As I progressed through public school, summers still meant baseball. But they also meant something else that had been increasing in importance over the years: sleeping. And catching up on same. My parents were probably glad I slept a lot as a teen: It meant less time they would have to deal with my snarling, snotty self. (I wouldn't be surprised to learn they'd drugged me, as I think about it.) Yes, I was still playing baseball, though I quit riding my bike in high school. Not cool, a bike. But I'd developed other interests that were consuming my (carnal) imagination, but we will not get into that. This is a family-friendly site!

In college, I sometimes went to summer school. My dad said: summer school or job. (Duh, tough choice.) I tried to find courses that didn't start until about 2:00 p.m., when I was (usually) awake. Didn't always work out. I spent one summer as a tennis counselor at a boys' camp in the Adirondacks (Camp Idylwold--defunct). But mostly I went to summer school. And slept.

Sleeping pretty much ended when I became a teacher in the fall of 1966. That job required me to work seven days a week (plus evenings) during the school year, so I never had much sympathy with people who moaned (enviously?) about my "three months off in the summer." I knew if I'd been paid hourly, I would be making about 14 cents an hour.

I started back taking graduate courses at Kent State in the summer of 1968 (just one class), and it was in a KSU summer school class in the summer of 1969 that I met Joyce Ann Coyne, who, right now, is upstairs working on her gazillionth draft of her book about John Brown. So ... I grew very, very fond of summer sessions ... look what can happen?!?

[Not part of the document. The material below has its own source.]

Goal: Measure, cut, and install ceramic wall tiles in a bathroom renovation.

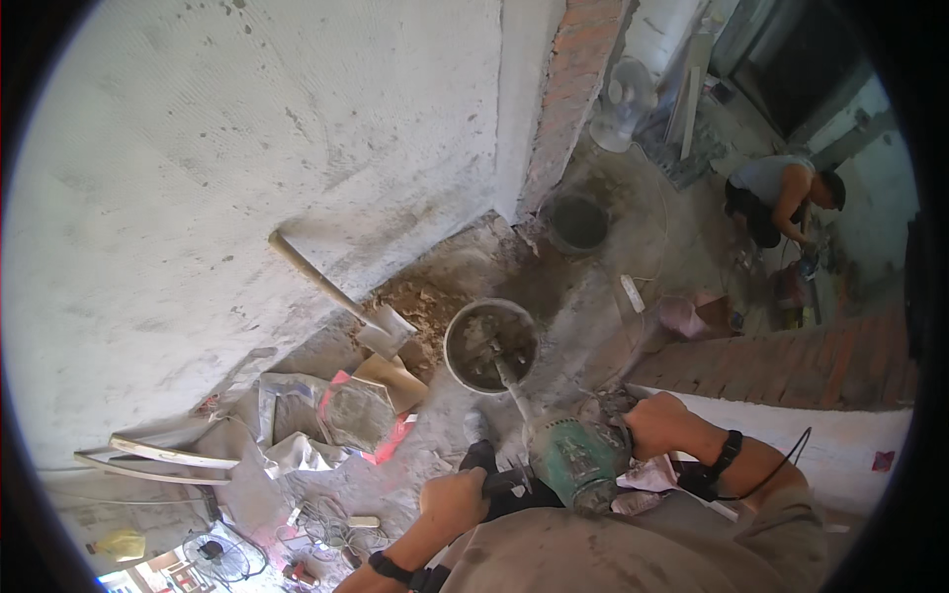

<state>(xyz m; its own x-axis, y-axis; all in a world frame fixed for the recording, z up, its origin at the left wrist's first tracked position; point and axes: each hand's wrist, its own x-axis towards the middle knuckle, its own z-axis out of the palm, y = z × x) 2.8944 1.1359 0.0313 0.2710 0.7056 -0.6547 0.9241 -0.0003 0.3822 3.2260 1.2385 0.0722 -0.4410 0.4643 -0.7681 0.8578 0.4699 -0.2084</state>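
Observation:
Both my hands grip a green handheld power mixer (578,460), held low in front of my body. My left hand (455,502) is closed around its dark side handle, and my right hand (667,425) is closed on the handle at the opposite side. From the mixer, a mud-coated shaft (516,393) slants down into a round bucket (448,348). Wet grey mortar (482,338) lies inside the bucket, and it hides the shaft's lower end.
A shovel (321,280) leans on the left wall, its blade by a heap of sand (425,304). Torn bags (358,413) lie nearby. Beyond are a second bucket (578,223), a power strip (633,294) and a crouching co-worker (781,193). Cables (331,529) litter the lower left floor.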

Joyce and I finished our Ph.D.s at the same time--1977--and spent the rest of our careers teaching (and traveling and reading and writing). Summers became a time for recovery, yes, but also a time to go charging around the country (and other countries) in search of things related to our teaching. We'd begun this sort of thing on our honeymoon, for pity's sake, taking a ride on a river boat from New Orleans up into the bayou country (related to Kate Chopin, on whom Joyce would write her dissertation) and stopping on the way home at Hannibal, Missouri, for some Twain-mania .

During our teaching years (Joyce's are not quite over--she still does a course for Hiram College now and then) we used the summers for major writing projects as well as school-related travel. And we haven't really stopped. Even though I'm retired, we still drive here and there whenever we can. (For Joyce's work, we've been to just about every John Brown site there is.) And my mom, conveniently, lives near Arrowhead (Melville's home near Pittsfield, Mass.--where he wrote Moby-Dick) and other literary sites in western Massachusetts. So whenever we can, we combine Family Time with Nerd Time.

So ... I guess what I'm saying? We've never seen "vacation" time as a time to do nothing-or (in current parlance) to just "chill." No, it's always been a time to get more work done--work of all sorts. And I've loved every pea-pickin' second of it.